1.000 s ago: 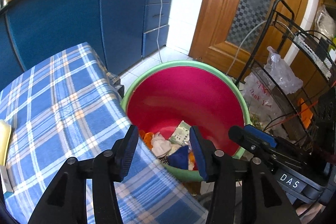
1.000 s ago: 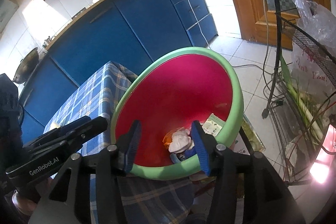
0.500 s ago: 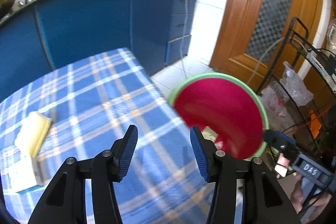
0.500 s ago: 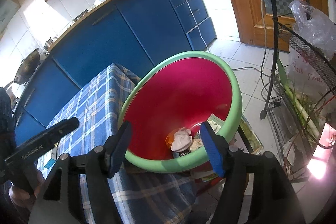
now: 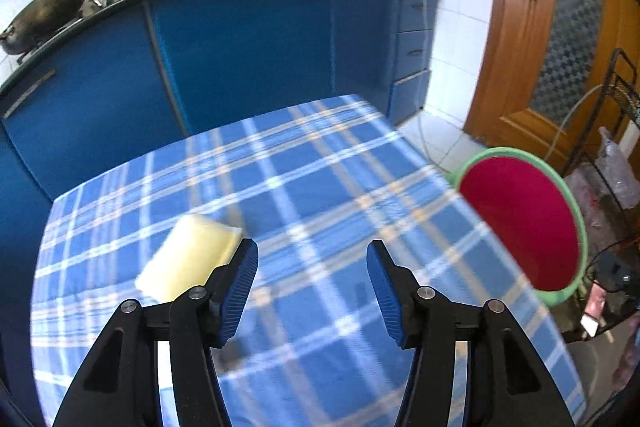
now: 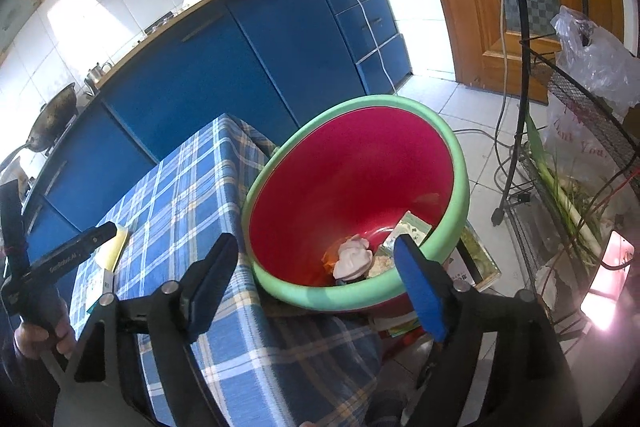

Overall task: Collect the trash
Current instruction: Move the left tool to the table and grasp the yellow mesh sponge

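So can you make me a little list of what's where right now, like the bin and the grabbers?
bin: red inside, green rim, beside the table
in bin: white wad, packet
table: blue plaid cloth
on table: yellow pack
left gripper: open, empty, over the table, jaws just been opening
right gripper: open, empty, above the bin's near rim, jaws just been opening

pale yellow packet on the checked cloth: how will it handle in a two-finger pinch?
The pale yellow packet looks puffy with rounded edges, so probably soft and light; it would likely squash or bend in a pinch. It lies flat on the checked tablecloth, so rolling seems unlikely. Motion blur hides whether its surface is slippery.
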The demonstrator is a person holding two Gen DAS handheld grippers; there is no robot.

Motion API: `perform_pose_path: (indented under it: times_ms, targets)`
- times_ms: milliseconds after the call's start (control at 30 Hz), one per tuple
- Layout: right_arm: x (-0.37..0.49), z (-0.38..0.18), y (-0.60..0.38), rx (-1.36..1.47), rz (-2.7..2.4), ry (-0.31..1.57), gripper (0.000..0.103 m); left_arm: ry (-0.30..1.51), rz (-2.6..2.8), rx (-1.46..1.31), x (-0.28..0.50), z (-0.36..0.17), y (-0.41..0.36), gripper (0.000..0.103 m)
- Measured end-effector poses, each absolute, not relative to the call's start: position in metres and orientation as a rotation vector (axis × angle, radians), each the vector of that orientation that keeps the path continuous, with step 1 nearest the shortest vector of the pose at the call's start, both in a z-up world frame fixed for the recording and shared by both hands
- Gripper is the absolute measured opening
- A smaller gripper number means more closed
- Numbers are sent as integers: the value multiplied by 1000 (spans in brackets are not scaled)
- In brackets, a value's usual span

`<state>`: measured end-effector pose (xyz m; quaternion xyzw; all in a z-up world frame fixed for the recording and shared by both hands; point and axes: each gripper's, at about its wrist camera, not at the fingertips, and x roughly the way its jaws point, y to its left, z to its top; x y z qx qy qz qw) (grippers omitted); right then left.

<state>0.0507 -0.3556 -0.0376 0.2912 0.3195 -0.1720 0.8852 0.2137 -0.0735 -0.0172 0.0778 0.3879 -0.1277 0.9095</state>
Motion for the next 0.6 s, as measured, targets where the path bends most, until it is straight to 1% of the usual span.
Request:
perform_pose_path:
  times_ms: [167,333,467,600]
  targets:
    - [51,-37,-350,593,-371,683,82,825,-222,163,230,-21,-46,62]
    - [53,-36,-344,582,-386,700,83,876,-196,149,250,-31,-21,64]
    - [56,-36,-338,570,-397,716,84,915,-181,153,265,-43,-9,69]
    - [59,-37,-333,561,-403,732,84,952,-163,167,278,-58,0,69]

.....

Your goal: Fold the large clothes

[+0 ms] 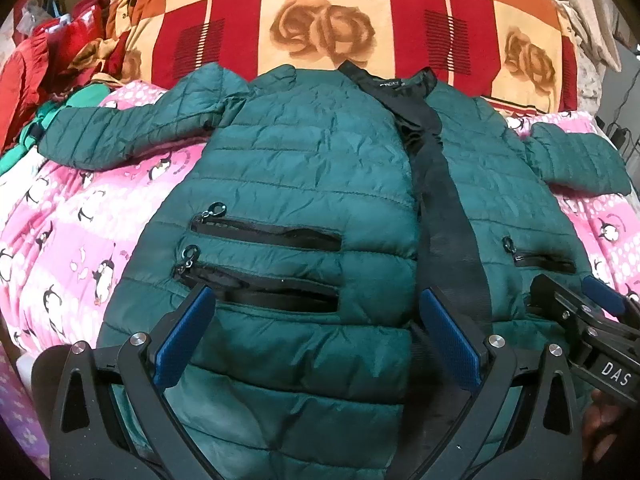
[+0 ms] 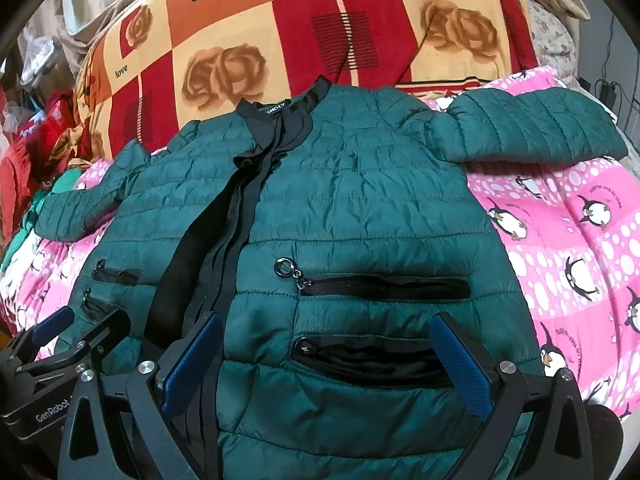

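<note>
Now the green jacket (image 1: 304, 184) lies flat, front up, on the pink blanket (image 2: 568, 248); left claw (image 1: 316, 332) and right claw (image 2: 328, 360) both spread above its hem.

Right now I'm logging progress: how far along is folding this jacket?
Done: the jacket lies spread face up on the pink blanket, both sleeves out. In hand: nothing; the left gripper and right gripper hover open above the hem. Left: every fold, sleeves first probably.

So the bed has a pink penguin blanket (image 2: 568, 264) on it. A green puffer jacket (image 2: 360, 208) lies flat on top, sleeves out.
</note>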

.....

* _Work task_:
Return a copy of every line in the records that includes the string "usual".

* _Result for this exercise_:
- In brackets, a value's usual span
Motion for the next 0.6 s, as measured, targets where the path bends most, until it is straight to 1% of the usual span.

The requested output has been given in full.